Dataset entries
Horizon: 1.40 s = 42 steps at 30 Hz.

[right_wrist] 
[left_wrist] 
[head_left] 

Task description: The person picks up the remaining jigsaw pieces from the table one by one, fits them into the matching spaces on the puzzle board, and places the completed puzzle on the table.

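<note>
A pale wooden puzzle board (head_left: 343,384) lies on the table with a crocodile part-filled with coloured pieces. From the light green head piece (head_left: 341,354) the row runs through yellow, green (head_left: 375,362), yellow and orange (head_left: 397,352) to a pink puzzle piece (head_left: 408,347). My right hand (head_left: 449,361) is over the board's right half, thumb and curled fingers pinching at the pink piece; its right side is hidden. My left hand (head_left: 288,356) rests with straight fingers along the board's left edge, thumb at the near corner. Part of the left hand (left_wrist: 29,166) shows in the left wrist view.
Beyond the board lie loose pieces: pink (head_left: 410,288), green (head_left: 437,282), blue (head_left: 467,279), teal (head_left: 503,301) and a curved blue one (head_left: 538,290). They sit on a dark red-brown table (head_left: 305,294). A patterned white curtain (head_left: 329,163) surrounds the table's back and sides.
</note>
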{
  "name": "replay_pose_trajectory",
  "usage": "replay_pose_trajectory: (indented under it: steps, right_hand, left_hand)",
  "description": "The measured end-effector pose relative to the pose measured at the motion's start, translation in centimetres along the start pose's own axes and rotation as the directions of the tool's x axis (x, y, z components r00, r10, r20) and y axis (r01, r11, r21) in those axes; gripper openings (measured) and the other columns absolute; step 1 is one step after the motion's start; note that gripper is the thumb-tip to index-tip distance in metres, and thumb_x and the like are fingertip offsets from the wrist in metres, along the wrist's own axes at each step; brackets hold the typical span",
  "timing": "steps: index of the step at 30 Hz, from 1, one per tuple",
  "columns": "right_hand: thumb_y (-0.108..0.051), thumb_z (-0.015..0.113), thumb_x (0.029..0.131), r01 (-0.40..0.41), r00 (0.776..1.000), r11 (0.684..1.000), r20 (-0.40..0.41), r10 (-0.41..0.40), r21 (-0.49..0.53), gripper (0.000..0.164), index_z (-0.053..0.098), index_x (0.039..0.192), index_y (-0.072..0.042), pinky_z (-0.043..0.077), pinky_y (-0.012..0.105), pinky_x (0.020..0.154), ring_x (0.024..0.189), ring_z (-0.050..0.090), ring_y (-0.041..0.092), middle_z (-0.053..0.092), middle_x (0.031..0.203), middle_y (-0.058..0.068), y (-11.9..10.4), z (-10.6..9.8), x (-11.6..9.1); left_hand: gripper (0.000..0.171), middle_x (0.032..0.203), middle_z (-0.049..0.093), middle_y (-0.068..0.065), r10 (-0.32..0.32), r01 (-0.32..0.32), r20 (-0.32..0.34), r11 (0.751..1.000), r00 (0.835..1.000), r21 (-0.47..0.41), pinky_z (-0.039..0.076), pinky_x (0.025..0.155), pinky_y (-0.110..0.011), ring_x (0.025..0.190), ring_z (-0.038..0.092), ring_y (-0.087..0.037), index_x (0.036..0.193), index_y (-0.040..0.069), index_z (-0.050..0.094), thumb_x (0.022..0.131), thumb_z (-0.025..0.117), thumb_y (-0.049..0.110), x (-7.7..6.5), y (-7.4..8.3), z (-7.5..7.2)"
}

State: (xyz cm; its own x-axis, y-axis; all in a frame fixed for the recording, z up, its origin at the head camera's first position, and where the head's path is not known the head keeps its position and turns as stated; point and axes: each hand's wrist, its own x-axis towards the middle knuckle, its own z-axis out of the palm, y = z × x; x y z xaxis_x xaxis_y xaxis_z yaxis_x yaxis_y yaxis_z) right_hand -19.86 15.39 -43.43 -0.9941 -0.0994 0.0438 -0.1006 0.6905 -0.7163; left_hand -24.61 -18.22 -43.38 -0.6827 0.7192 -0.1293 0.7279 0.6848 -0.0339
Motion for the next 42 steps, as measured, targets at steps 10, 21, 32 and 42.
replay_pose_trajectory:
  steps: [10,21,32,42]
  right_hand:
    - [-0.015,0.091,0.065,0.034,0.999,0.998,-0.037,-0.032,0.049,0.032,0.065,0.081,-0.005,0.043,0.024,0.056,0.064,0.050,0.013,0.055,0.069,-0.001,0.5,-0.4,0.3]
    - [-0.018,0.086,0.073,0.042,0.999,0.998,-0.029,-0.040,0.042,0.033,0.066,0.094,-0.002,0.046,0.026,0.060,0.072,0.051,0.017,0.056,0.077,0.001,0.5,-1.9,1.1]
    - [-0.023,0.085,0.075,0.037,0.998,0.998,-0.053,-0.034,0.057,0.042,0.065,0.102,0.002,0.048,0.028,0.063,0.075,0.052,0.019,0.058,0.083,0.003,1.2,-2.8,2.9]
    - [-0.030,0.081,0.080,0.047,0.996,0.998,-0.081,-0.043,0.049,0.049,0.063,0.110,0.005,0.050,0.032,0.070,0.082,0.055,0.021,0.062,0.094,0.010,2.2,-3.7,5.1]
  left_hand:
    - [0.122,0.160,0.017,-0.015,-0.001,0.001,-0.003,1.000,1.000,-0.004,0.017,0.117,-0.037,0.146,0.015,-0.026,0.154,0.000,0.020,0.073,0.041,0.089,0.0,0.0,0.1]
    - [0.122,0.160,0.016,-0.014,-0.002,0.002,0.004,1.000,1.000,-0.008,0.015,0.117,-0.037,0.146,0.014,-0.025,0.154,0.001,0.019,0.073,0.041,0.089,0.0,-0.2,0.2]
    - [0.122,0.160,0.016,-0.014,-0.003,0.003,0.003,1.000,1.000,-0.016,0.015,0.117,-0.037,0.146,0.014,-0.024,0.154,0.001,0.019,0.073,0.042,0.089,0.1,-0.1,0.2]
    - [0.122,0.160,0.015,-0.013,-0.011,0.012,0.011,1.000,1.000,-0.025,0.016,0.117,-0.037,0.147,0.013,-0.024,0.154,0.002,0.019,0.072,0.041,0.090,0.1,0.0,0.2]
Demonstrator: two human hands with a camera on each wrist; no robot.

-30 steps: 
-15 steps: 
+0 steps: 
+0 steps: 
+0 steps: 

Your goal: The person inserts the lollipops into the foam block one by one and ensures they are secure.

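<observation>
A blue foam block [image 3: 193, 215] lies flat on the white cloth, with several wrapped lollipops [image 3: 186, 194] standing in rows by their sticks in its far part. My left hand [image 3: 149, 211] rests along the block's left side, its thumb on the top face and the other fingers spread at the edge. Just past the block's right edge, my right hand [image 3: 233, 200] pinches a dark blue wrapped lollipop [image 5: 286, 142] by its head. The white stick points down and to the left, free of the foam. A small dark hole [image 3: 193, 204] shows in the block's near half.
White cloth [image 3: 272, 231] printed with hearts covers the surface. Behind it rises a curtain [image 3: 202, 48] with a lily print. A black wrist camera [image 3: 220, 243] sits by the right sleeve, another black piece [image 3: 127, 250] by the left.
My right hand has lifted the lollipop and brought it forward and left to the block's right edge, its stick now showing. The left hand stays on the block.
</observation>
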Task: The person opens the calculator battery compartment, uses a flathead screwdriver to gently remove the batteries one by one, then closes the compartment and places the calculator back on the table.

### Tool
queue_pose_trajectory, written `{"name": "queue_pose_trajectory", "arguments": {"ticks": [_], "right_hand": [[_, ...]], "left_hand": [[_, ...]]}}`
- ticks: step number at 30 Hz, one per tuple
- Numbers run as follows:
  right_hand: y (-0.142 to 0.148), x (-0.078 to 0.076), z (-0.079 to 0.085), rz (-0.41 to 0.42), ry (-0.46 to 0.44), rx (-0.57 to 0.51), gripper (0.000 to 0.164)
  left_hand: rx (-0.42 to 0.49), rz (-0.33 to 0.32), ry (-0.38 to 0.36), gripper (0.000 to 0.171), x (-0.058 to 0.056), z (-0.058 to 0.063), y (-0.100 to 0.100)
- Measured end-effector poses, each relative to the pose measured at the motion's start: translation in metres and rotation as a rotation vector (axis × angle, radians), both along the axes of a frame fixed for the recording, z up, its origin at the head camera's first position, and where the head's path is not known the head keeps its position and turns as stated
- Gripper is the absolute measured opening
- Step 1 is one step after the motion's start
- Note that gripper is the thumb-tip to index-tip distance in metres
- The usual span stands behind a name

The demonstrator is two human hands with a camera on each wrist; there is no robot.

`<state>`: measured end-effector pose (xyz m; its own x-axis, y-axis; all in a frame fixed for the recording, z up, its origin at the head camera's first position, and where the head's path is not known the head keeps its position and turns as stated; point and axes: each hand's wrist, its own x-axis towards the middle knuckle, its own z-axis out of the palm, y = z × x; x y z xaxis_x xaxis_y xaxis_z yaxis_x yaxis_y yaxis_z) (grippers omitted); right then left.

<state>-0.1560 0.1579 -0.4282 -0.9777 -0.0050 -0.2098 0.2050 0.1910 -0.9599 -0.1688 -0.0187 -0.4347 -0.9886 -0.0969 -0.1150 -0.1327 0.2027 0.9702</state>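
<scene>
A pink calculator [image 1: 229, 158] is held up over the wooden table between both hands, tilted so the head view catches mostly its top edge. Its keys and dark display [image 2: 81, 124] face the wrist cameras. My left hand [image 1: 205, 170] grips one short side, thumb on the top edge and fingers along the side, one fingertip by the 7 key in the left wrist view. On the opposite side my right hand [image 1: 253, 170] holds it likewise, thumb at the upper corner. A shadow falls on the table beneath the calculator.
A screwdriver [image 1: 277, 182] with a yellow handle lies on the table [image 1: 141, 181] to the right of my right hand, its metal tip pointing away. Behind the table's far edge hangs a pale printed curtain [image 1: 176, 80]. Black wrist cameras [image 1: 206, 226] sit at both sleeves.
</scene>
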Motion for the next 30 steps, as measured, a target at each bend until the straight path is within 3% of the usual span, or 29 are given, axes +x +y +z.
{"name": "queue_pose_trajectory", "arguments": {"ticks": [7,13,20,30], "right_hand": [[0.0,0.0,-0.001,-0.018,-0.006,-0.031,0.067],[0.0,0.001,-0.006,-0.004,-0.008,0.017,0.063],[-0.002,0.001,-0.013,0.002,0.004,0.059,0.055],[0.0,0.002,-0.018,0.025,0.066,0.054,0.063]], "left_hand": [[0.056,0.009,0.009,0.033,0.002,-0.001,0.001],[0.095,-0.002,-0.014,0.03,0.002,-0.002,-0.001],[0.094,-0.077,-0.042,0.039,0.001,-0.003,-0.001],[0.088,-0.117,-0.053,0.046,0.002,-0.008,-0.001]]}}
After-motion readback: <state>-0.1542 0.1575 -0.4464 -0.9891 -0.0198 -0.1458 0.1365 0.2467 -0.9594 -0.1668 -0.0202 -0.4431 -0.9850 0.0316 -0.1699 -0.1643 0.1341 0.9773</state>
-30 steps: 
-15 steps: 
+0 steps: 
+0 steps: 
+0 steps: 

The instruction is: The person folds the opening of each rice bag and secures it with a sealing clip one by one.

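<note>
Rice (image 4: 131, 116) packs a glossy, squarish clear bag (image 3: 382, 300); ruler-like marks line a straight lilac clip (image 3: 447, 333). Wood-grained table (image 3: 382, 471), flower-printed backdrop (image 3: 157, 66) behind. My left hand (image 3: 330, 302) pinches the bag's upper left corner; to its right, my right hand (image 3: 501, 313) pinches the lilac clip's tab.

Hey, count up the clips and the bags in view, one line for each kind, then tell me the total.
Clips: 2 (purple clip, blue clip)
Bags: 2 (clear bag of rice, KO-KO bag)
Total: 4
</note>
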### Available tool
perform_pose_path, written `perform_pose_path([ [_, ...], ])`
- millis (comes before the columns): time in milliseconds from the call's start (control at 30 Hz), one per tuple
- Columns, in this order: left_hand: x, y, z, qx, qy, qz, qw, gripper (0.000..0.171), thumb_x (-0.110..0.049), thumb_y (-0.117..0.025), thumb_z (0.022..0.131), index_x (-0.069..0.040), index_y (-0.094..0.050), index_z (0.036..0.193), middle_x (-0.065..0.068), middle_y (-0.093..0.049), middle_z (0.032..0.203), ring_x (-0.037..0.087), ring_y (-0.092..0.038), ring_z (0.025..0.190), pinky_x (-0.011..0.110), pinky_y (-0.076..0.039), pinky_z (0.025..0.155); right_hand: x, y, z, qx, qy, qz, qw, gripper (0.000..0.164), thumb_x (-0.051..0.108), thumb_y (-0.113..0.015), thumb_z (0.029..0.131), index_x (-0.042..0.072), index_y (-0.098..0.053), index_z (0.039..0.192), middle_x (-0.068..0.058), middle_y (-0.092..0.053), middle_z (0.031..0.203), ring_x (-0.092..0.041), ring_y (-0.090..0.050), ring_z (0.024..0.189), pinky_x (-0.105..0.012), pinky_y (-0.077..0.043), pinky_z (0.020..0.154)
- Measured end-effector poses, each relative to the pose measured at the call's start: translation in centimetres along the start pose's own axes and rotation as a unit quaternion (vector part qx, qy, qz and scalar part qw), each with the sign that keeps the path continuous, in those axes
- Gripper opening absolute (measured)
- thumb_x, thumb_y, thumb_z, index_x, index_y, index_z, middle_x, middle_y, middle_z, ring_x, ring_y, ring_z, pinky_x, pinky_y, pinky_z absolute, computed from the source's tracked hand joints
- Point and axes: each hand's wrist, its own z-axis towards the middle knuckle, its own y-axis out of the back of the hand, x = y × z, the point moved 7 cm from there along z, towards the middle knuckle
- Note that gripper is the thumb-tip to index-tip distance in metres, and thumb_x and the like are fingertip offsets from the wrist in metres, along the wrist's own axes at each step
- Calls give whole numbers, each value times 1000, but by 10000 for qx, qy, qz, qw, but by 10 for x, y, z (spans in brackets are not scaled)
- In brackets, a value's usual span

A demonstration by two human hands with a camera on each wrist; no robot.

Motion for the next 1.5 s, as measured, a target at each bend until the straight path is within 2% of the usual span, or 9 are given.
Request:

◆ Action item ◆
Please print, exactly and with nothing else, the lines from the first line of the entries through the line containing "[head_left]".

◆ Written answer ◆
Horizon: 1.40 s = 42 steps at 30 Hz.

[right_wrist] 
[left_wrist] 
[head_left] 

The exercise has been fully answered.